WORK INSTRUCTION:
Below this sentence is a listing; return exactly its lines from the one with "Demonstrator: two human" to the one with "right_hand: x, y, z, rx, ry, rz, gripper", both kept, and nothing more.

DATA RECORDS:
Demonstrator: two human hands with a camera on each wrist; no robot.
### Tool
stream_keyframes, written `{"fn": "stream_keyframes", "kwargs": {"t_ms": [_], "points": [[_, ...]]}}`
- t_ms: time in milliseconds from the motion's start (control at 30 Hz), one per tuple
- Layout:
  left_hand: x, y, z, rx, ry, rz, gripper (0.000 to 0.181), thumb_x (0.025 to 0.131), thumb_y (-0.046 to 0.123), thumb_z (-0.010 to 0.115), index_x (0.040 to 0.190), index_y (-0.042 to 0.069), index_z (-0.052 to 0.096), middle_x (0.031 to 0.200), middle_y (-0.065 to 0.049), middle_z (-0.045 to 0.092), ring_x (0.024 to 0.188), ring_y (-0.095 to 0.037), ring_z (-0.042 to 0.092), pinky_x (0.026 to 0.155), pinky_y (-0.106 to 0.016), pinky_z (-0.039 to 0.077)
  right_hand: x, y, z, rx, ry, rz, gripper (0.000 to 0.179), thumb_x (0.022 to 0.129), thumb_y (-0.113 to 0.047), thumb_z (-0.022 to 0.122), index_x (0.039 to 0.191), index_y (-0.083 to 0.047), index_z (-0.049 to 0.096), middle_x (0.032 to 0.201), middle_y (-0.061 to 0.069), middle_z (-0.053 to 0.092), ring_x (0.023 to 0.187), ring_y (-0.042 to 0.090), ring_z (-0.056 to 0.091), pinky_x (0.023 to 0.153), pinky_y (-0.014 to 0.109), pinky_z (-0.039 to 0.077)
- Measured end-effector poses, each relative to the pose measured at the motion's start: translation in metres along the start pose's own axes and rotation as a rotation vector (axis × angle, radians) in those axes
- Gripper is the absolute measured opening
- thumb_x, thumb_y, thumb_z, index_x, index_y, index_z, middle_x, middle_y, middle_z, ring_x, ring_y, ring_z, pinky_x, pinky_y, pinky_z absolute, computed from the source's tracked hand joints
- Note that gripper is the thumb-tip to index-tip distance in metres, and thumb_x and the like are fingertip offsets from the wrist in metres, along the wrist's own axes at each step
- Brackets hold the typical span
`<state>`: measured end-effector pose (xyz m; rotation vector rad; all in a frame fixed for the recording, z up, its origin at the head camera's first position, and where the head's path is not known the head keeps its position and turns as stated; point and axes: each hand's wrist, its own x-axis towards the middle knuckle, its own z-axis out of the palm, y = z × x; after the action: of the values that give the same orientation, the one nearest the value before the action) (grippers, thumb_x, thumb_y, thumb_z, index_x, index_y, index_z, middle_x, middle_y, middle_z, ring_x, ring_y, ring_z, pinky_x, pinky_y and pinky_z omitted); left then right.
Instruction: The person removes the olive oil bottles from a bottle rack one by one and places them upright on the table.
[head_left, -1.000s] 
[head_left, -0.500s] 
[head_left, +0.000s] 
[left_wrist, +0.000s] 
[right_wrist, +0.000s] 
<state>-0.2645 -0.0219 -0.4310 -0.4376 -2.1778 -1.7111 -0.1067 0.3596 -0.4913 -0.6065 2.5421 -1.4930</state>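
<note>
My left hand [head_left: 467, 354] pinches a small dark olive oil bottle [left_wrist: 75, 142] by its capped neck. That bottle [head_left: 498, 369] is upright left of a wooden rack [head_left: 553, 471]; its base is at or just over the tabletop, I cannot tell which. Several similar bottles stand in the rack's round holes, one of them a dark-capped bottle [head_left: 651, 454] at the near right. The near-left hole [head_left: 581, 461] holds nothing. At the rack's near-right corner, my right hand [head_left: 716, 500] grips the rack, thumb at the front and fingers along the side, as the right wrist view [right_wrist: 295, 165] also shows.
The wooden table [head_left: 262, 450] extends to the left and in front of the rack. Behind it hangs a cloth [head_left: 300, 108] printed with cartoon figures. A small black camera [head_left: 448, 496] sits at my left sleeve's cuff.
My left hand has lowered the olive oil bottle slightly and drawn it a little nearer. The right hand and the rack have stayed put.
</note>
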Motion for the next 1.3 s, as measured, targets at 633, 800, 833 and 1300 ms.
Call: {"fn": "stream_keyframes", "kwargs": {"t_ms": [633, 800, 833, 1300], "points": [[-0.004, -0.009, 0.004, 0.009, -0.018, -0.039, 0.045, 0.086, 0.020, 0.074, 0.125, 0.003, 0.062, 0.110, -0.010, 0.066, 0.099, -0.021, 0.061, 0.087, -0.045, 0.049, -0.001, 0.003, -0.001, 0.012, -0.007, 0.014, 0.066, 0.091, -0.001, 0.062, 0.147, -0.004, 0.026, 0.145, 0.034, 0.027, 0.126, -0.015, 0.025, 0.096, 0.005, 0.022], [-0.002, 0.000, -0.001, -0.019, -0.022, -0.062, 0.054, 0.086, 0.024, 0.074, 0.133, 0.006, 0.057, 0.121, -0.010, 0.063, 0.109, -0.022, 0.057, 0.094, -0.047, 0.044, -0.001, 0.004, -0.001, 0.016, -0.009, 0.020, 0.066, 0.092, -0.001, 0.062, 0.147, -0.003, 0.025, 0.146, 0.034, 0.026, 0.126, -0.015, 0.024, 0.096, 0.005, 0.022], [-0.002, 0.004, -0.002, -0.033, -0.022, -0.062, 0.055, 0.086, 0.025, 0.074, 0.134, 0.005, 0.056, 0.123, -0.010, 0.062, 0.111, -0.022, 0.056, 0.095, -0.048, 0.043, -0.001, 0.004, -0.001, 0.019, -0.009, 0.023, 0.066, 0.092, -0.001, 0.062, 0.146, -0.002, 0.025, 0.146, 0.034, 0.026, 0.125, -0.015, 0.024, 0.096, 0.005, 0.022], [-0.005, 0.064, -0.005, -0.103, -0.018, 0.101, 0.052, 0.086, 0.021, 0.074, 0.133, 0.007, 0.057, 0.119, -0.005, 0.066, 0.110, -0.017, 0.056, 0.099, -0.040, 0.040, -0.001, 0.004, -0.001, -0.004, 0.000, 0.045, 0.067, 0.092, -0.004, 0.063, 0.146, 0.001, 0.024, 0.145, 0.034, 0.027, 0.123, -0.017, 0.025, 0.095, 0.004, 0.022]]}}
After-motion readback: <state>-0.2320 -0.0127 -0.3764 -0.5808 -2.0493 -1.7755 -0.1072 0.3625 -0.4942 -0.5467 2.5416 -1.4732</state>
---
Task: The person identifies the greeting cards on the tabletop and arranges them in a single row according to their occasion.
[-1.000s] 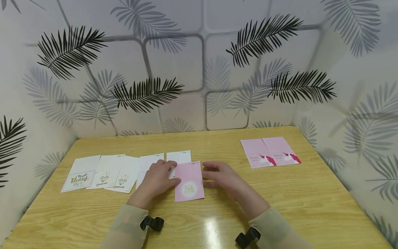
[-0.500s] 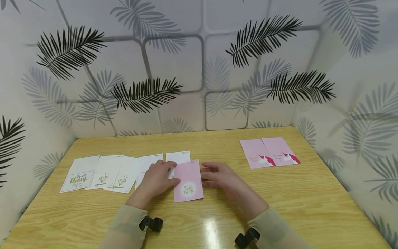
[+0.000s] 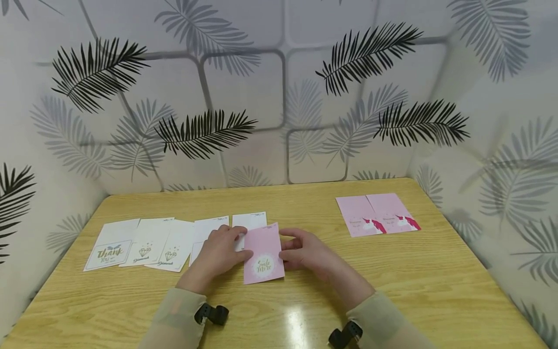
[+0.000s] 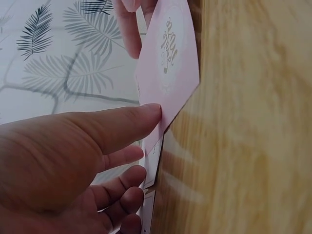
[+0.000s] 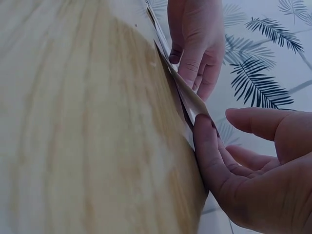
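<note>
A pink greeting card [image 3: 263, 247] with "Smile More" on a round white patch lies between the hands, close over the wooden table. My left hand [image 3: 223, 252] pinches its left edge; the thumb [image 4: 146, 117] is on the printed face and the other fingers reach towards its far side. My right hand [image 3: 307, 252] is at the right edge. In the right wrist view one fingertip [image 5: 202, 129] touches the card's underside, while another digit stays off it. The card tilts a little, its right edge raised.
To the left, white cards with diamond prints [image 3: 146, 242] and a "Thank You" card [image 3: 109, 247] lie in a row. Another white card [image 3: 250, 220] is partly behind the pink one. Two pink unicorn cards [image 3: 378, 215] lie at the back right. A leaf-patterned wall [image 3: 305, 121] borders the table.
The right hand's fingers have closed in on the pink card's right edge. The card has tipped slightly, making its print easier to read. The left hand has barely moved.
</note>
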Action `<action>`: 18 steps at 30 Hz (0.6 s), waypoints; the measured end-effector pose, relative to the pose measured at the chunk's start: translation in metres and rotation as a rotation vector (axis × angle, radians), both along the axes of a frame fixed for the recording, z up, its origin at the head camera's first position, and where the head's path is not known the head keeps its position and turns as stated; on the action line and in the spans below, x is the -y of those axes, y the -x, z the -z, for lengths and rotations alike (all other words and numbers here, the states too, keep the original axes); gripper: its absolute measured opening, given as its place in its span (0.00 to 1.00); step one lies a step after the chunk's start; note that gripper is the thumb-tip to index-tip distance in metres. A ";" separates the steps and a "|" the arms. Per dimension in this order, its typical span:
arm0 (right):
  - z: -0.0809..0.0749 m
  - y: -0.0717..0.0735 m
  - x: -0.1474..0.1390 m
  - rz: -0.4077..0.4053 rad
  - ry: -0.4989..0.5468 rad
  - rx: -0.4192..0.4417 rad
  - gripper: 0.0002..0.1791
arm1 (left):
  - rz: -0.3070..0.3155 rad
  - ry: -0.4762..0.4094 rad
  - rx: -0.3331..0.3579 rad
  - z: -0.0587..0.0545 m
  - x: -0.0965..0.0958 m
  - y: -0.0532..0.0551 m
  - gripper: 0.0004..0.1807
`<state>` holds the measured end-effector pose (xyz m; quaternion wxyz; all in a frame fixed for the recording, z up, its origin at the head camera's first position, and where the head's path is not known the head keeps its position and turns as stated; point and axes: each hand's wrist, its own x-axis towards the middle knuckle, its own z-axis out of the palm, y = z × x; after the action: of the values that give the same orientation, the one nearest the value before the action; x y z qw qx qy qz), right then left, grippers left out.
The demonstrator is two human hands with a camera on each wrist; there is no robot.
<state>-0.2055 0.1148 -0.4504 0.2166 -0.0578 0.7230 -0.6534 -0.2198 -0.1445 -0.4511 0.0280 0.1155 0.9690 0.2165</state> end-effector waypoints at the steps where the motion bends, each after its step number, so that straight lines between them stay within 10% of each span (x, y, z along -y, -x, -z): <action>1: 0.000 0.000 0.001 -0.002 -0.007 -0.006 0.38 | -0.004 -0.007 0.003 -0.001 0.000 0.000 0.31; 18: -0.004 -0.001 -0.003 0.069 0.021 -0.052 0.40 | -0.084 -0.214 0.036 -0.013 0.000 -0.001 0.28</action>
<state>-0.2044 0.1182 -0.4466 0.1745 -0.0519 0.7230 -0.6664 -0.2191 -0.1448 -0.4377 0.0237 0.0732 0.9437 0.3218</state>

TASK RESPONSE:
Demonstrator: two human hands with a camera on each wrist; no robot.
### Tool
stream_keyframes, written `{"fn": "stream_keyframes", "kwargs": {"t_ms": [_], "points": [[_, ...]]}}`
- t_ms: time in milliseconds from the motion's start (control at 30 Hz), one per tuple
- Layout:
  left_hand: x, y, z, rx, ry, rz, gripper (0.000 to 0.181), thumb_x (0.025 to 0.131), thumb_y (-0.046 to 0.123), thumb_z (-0.010 to 0.115), index_x (0.040 to 0.190), index_y (-0.042 to 0.069), index_z (-0.052 to 0.096), middle_x (0.031 to 0.200), middle_y (-0.065 to 0.049), middle_z (-0.045 to 0.092), ring_x (0.024 to 0.188), ring_y (-0.095 to 0.037), ring_z (-0.042 to 0.092), pinky_x (0.026 to 0.155), pinky_y (-0.106 to 0.016), pinky_z (-0.039 to 0.077)
  right_hand: x, y, z, rx, ry, rz, gripper (0.000 to 0.179), thumb_x (0.022 to 0.129), thumb_y (-0.113 to 0.047), thumb_z (-0.022 to 0.122), index_x (0.039 to 0.191), index_y (-0.083 to 0.047), index_z (-0.049 to 0.096), middle_x (0.032 to 0.201), middle_y (-0.061 to 0.069), middle_z (-0.053 to 0.092), ring_x (0.023 to 0.187), ring_y (-0.042 to 0.090), ring_z (-0.056 to 0.091), pinky_x (0.023 to 0.153), pinky_y (-0.014 to 0.109), pinky_z (-0.039 to 0.077)

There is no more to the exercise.